Recent studies have shown that the aggregation of the amyloid-beta peptide (Aβ) in the brain cell membrane is responsible for the emergence of Alzheimer's disease (AD); the exploration of effective factors involved in the extension of the aggregation process and alternatively the examination of an effective inhibitor via theoretical and experimental tools are among the main research topics in the field of AD treatment. Therefore, in this study, we used all-atom molecular dynamics (MD) simulations to clarify the impact of cell membrane cholesterol on the interaction of Aβ with 1-palmitoyl-2-oleoyl-sn-glycero-3-phosphocholine (POPC) as a membrane model.
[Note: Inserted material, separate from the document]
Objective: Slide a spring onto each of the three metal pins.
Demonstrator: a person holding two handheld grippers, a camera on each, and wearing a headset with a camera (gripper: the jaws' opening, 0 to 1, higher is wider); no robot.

Moreover, the effect of the P7C3-S243 molecule on the abovementioned process was investigated. The simulation results disclosed the neuroprotective property of the P7C3-S243 molecule. The MD simulation results indicate that the interaction of cholesterol molecules with the Aβ oligomer is negligible and cannot enhance membrane rupture. However, strong hydrogen bonding between the POPC molecules and the oligomers led to membrane perturbation. According to our modellings, the P7C3-S243 molecular layer can protect the cell membrane by inhibiting the direct interaction between the bilayer and Aβ. In addition, free-energy calculations were conducted to determine the possible penetration of Aβ fibrils into the cholesterol-enriched membrane.